This guide explains the key changes introduced in Evidently 0.6. If you’re new to Evidently, skip this page and head directly to the Quickstart for ML or LLM.

What changed?

Evidently 0.6 introduces an update to the core API with breaking changes.

Currently this new API is available when you import components from evidently.future. This API will become the default in the upcoming 1.0 release.

You can still access the earlier Evidently API inside versions 0.6 and later.

Data Definition

We replaced column_mapping with data_definition. Now, you also need to explicitly create an Evidently Dataset object instead of just passing a dataframe when running a Report. Each Dataset object has an associated DataDefinition.

While similar to column mapping, this new structure lets you cleanly map input columns based on their type (e.g., categorical, numerical, datetime, text) and role (e.g., target, prediction, timestamp). A column can have both a type and role.

You can also now map multiple targets and predictions inside the same table: e.g., if you deal with multiple regression or have several classification results in one table.

Automated column type/role mapping is still available. Additionally, new mappings for LLM use cases, like RAG, will be supported.

Data Definition

Docs on mapping the input data.

Descriptors

Descriptors provide row-level text evaluations, ranging from basic checks (e.g., text length) to LLM-based evals (e.g., checking for contradictions). With the increasing focus on LLM-related metrics, we’ve updated the text descriptors API to make it more logical and easier to use.

Descriptor computation is now split into two steps:

1. Compute Descriptors. Add them to the source table containing inputs and outputs. You can do this together with data definition. For example:

eval_data = Dataset.from_pandas(
    pd.DataFrame(df),
    data_definition=DataDefinition(
        text_columns=["question", "answer"]),
    descriptors=[
        Sentiment("answer", alias="Sentiment"),
        TextLength("answer", alias="Length"),
        IncludesWords("answer", words_list=['sorry', 'apologize'], alias="Denials"),
    ]
)

2. Aggregate results or run conditional checks. Use these descriptors like any other dataset column when creating a Report. For example, here is how you summarize all descriptors and check that the text length is under 100 symbols.

report = Report([
    TextEvals(),
    MaxValue(column="Length", tests=[lt(100)]),
])

This decoupling means you can reuse descriptor outputs for multiple tests or aggregations without recomputation. It’s especially useful for LLM evaluations.

Descriptors

Docs on adding descriptors.

New Reports API

As you may have noticed in the example above, we made the changes to the core Report API. Here is how generating a Report with data summary preset for a single dataset works now:

eval_data = Dataset.from_pandas(
    pd.DataFrame(source_df),
    data_definition=DataDefinition()
)

report = Report([
    DataSummaryPreset()
])

my_eval = report.run(eval_data, None)

Key changes:

  • The Report object now defines the configuration (e.g., metrics to include).
  • Running a Report returns a separate result object.

Reports

How to generate Reports.

Additional improvement: you can also now use “Group by” to compute metrics for specific segments.

We are also adding an option to rename Reference/Current data in the Report render.

Test Suites joined with Reports

Most importantly, Reports and Tests are now unified. Previously, these were separate:

  • Reports provided an overview of metrics (e.g., distribution summaries, statistics).
  • Tests verify pass/fail conditions (e.g., check for missing data or LLM quality thresholds).
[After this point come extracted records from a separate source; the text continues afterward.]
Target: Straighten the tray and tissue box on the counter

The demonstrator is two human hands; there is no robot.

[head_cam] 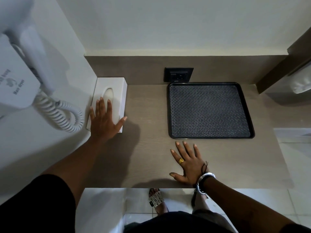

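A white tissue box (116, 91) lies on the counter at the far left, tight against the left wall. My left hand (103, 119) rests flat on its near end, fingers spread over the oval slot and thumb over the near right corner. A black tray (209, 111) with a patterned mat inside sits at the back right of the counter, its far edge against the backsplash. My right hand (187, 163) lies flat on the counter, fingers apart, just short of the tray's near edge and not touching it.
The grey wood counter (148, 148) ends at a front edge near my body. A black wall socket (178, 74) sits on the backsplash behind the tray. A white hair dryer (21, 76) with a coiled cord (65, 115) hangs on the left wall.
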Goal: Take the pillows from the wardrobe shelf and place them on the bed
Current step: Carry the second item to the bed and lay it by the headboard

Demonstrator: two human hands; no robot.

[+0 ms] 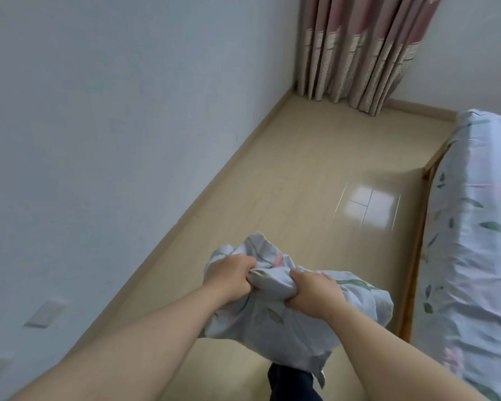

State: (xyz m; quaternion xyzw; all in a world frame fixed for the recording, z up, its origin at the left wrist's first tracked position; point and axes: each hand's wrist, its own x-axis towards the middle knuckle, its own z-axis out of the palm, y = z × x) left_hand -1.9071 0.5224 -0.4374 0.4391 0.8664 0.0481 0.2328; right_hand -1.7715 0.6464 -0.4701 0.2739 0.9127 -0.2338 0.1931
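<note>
Pale walls meet a beige floor (301,175), with a patterned curtain (368,50) hanging in the upper right corner of the frame. Low in the centre, both hands grip a bunched floral pillow (275,322) held above the floor: left hand (229,274) and right hand (313,290) clench its fabric. At the right edge lies the bed (475,227).

So we count one pillow (272,322), two hands (left hand (229,274), right hand (313,290)), one bed (475,227), one curtain (368,50), and two wall sockets (45,314), the second one pretty blurry.
</note>
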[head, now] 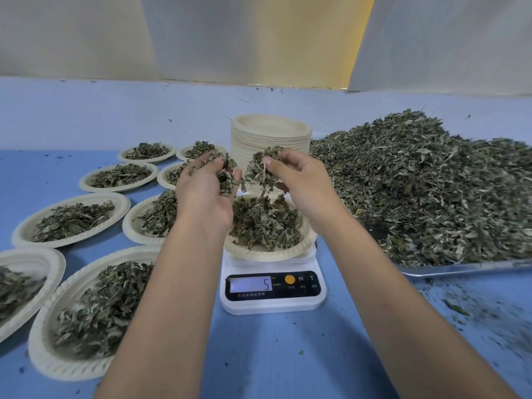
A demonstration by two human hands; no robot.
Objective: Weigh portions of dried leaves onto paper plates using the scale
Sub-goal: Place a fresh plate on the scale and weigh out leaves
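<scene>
Head view. My L hand is cupped palm-up, fingers curled round some dried leaves; my R hand pinches a second clump btw thumb & fingertips. Both hang just above the paper plate, which sits directly below my fingers on the scale and holds a heap. The display, nearer me than my fingers, shows a 5; other digits, if any, I can't read. Risks, as I judge them: (a) dropping a whole clump at once would prob. overshoot the target wt; (b) light flakes may drift past the rim onto the table, so the portion comes up short; (c) a wrist resting on the rim would falsify the reading or tip the plate. The plate stack stands just beyond my fingertips, the bulk pile lies right of my R fingers, and filled plates lie left of my L fingers, where a stray forearm could upset them.
</scene>
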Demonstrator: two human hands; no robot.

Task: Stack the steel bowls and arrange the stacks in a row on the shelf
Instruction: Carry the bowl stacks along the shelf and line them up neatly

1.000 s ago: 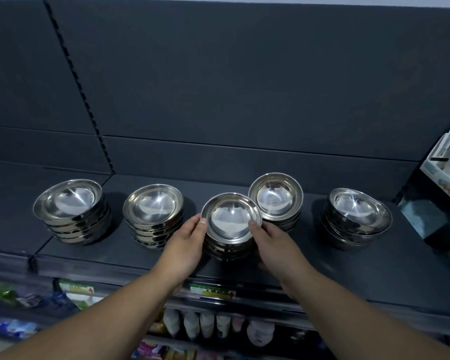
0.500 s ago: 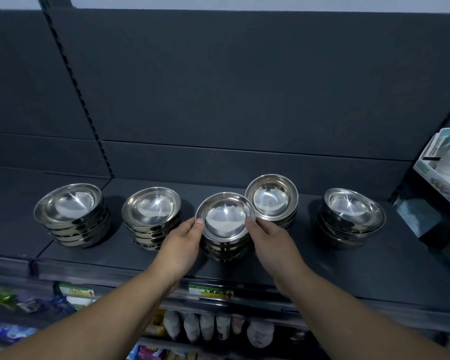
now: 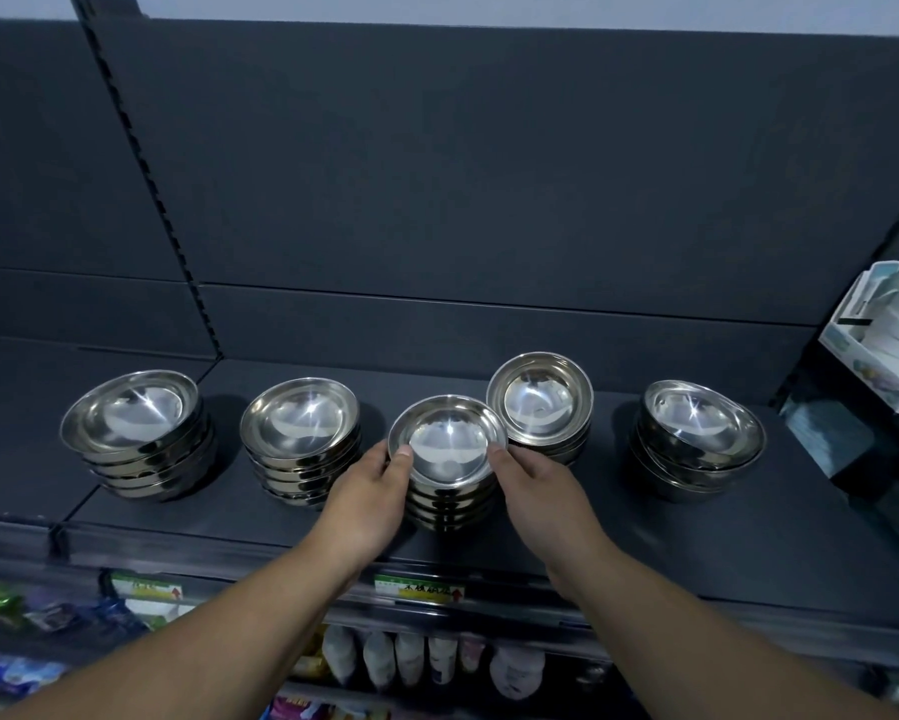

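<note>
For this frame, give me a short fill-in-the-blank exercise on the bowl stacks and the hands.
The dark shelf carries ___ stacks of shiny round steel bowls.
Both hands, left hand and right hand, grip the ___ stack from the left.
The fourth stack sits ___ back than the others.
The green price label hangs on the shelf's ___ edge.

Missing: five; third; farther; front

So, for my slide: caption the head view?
Both hands grip the middle bowl stack among five on the shelf.
</note>
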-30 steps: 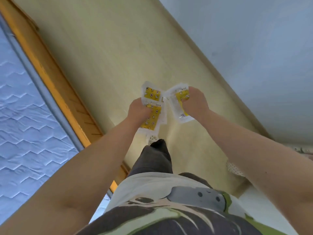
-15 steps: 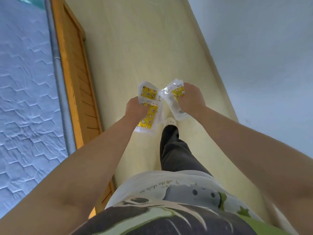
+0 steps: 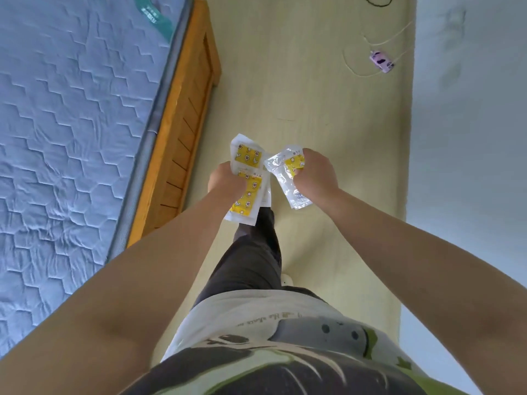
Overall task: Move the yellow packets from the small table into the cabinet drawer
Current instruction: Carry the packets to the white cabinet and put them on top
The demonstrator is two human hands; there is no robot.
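Observation:
My left hand (image 3: 225, 181) is closed around a bunch of yellow packets (image 3: 247, 178) in clear wrappers with star prints; they fan out above and below the fist. My right hand (image 3: 315, 173) grips another yellow packet (image 3: 289, 173), mostly clear plastic with a yellow patch showing near the fingers. Both hands are held out in front of me over the pale floor, close together, the packets nearly touching. The small table and the cabinet drawer are not in view.
A bed with a blue quilted mattress (image 3: 71, 124) and orange wooden frame (image 3: 182, 115) runs along the left. A white wall (image 3: 470, 138) borders the right. A purple device (image 3: 382, 61) with white cables lies on the floor ahead. My leg (image 3: 256, 252) steps forward.
The view has swung round while I walk: the bed frame now runs alongside on the left and the floor ahead with the purple device has appeared. Both hands keep their grip on the packets.

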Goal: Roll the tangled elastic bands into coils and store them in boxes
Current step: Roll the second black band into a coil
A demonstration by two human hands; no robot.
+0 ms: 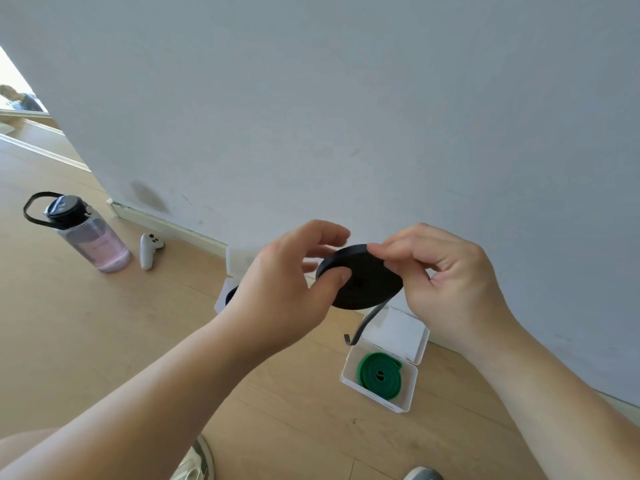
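No text, brand, number or sign can be read anywhere in view. Faint pale marking on the side of the water bottle (94, 242), too blurred to make out.
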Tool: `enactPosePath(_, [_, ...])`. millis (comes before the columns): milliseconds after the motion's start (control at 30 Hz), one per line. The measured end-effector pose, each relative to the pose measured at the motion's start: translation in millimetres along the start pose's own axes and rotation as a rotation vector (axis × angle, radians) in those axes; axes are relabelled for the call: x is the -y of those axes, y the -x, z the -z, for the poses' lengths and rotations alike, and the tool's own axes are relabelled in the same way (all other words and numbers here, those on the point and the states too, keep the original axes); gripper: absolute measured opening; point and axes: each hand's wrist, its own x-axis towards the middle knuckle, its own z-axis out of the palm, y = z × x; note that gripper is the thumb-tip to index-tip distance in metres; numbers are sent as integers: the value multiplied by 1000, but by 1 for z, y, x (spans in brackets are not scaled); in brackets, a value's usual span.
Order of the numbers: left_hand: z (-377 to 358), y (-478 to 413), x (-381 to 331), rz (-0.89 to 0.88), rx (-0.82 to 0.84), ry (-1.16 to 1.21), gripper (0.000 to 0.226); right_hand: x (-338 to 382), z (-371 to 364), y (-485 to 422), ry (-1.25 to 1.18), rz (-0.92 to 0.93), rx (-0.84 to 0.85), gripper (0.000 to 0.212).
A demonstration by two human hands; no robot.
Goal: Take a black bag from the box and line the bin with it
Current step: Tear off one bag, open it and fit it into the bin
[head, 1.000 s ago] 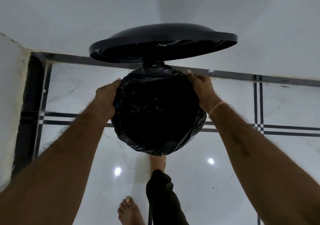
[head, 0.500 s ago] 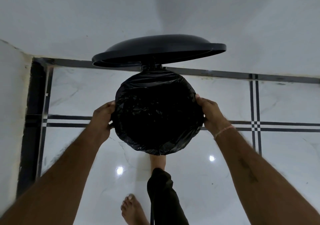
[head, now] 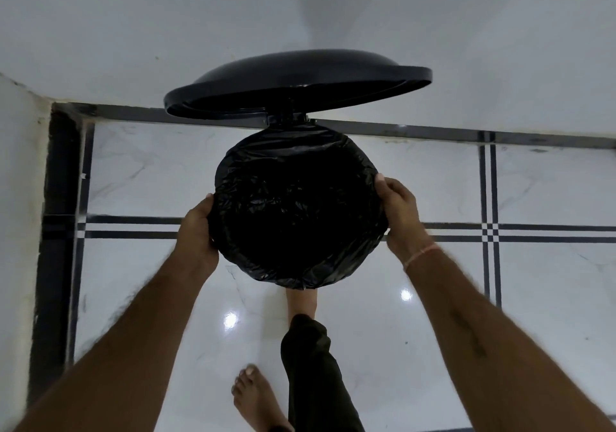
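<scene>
Plastic of the black bag is folded out over the whole round mouth of the bin, its wrinkled film sagging into the dark inside. The bin stands on the floor near its far edge, by the wall and toward the far left corner. Its lid is tilted up at the back.

The left hand clasps the left side of the covered rim. Its thumb lies on the bag's edge and its fingers curl down round the outside, out of sight. The right hand clasps the right side the same way, thumb tip on the film, fingers wrapped below. A thin wristband circles that wrist.

One bare foot rests on the floor near the near edge. A dark trouser leg reaches to just under the bin's near side.
</scene>
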Motion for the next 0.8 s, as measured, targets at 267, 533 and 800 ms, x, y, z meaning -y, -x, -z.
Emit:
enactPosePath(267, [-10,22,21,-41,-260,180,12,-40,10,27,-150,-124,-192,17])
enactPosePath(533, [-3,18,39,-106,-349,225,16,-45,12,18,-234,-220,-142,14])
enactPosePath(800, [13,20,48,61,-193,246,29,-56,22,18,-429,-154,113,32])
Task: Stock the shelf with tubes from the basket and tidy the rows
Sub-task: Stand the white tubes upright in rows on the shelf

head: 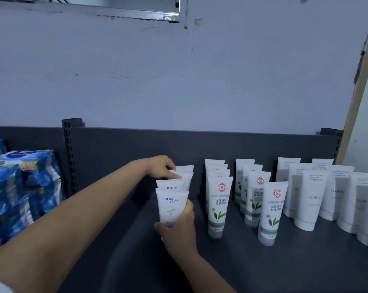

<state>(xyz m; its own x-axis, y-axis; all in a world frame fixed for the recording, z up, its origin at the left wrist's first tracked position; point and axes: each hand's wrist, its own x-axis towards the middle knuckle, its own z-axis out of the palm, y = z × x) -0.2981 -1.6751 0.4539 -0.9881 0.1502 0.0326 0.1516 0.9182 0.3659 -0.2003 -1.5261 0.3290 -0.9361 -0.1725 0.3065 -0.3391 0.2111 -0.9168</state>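
The front white tube [171,206], smooth plastic with a flat crimped top, stands cap-down at the head of its row on the dark matte shelf [263,269]; the right hand [179,228] curls round its lower end; the left hand [161,167] pinches the crimped top of a rear tube [186,176]; leaf-printed tubes [218,206] stand in rows to the right; glossy blue packs [20,187] sit stacked at the left.

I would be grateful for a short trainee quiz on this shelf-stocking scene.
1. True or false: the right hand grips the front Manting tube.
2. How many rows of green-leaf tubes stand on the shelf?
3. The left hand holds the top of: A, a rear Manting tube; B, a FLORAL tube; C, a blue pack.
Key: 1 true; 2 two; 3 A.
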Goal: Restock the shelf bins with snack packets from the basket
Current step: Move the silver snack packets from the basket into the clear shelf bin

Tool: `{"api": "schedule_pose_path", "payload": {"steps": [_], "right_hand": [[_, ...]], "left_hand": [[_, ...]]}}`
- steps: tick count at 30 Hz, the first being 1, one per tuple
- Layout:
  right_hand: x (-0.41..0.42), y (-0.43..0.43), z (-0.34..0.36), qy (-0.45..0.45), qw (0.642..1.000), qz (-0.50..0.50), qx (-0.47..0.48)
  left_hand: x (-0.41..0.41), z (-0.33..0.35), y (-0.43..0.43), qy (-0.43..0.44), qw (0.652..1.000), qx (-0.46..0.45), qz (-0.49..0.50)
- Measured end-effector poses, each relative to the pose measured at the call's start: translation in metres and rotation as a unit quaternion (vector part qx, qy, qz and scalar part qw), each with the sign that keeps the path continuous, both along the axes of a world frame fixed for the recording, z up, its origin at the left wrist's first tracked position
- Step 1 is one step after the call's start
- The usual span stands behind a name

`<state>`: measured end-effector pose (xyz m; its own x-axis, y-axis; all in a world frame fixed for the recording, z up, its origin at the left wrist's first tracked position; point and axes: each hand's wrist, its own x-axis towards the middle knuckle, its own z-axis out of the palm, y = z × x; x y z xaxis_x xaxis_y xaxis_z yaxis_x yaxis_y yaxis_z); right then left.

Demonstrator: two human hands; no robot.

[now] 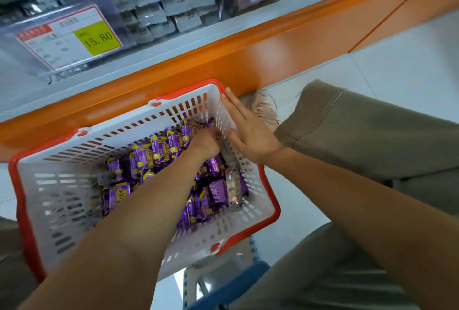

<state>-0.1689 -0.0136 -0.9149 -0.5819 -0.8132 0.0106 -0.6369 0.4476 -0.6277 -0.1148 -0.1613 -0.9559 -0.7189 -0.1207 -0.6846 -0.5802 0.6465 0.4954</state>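
Observation:
A white slotted basket (62, 185) with a red rim stands below the shelf, holding several purple snack packets (144, 155). My left hand (207, 142) reaches down into its far right corner, fingers curled among the packets; whether it grips one is hidden. My right hand (244, 128) lies flat with straight fingers against the outside of the basket's right wall. Above, a clear-fronted shelf bin (154, 11) is full of white packets.
An orange shelf base (273, 54) runs behind the basket. Price tags (72, 39) reading 15.80 hang on the bin fronts. The basket sits on a grey stool (198, 282). My knees in khaki trousers (372, 135) and a shoe (265, 108) are at the right.

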Motion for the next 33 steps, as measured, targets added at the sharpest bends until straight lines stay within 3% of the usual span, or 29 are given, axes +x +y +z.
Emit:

Now, the Test Suite mode is an optional extension of a Report. If you choose to enable Tests, their results appear as a separate tab in the same HTML file. This eliminated duplication and the need to switch between separate files or Reports.

For example, here is how you add a Test on max length that will appear in the same Report as all data / column statistics.

report = Report([
     DataSummaryPreset(),
     MaxValue(column="Length", tests=[lt(100)]),
])

You can still use auto-generated Test conditions based on your reference dataset or define your own expectations.

Tests

How to add Tests with conditions.

Metric redesign

The Metric object has been simplified:

  • Metrics now produce a single computation result with a fixed structure.
  • Visualization types can be specified directly as parameters to the Metric.

This redesign significantly improves JSON result parsing and UI integration, since each Metric has a single or two results only.

You can check the list of new Metrics here:

Metrics

All available Metrics.

To get a pre-built combination of multiple checks at once, you can still use Presets.

Simplified Dashboard API

With the redesigned Metrics, the Dashboard API is now much, much simpler. You can create new panels and point to specific Metric results with a strictly fixed set of options.

Dashboard

How to add Dashboard panels.

Additional improvement: custom metrics with custom renders are now viewable in the UI, which was not previously supported.